A federal judge ordered default judgments against the Panthers after party members refused to appear in court. The Washington Times reported the Justice Department was seeking sanctions when Loretta King, acting assistant attorney general who had been granted a political appointment by President Obama in January 2009 to temporarily fill the position, ordered a delay in the proceedings. According to the report, the ruling was issued after King met with Associate Attorney General Thomas J. Perrelli, the department's No. 3 political appointee, who approved the decision.

Even though DOJ lawyers had won the case, it was suddenly dropped.

"The case was dismissed on May 15, [2009]," Adams told Fox News. "All the charges were dropped against three of the defendants and the final order against one of the defendants was a timid restraint."

Only one of four defendants faced punishment: a temporary injunction against appearing at Philadelphia polls with a weapon. The department stopped at the injunction and didn't call for criminal penalties, monetary damages or other civil penalties.

"We were ordered to dismiss the case," Adams said. "I mean, we were told drop the charges against the New Black Panther Party."

The Department of Justice said it made a decision based on the evidence that the case could not go forward.

Reacting to Adams' statement the DOJ told Fox News:

    The department sought and obtained an injunction against the Black Panther who had a nightstick at the polling station.
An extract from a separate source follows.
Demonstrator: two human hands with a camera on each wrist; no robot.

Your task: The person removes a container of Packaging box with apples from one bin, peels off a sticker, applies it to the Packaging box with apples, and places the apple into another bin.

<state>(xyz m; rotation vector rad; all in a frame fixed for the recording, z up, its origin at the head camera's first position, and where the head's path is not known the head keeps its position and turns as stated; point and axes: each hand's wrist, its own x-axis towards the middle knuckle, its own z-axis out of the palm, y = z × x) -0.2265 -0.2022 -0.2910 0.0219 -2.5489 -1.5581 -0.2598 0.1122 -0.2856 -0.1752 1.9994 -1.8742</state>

After a thorough review, the facts did not support the case against the other defendants in the case. It is not uncommon for attorneys within the department to have good-faith disagreements about the appropriate course of action in a particular case, although it is regrettable when a former department attorney distorts the facts and makes baseless allegations to promote his or her agenda.

But Adams said high-ranking DOJ officials did not review the facts of the case nor the briefs before making that call.

"It's obviously false that they knew all the evidence," he said. "Steve Rosenbaum hadn't even read the memos which detailed all of the facts and the law. Before he started arguing against the case the mind was made up."

Adams said career DOJ lawyer Chris Coates believed in the merits of the case and opposed "corruption of this sort." He confronted Steve Rosenbaum, a DOJ lawyer in the civil rights division.

"It was so derelict and so corrupt that Chris Coates actually threw the memo at Steve Rosenbaum and said, 'How dare you make these arguments without even knowing what's in the briefs?'"

In a commentary published in the Washington Times, Adams wrote, "Based on my firsthand experiences, I believe the dismissal of the Black Panther case was motivated by a lawless hostility toward equal enforcement of the law. Others still within the department share my assessment. The department abetted wrongdoers and abandoned law-abiding citizens victimized by the New Black Panthers."

He added, "If the actions in Philadelphia do not constitute voter intimidation, it is hard to imagine what would, short of an actual outbreak of violence at the polls. Let's all hope this administration has not invited that outcome through the corrupt dismissal."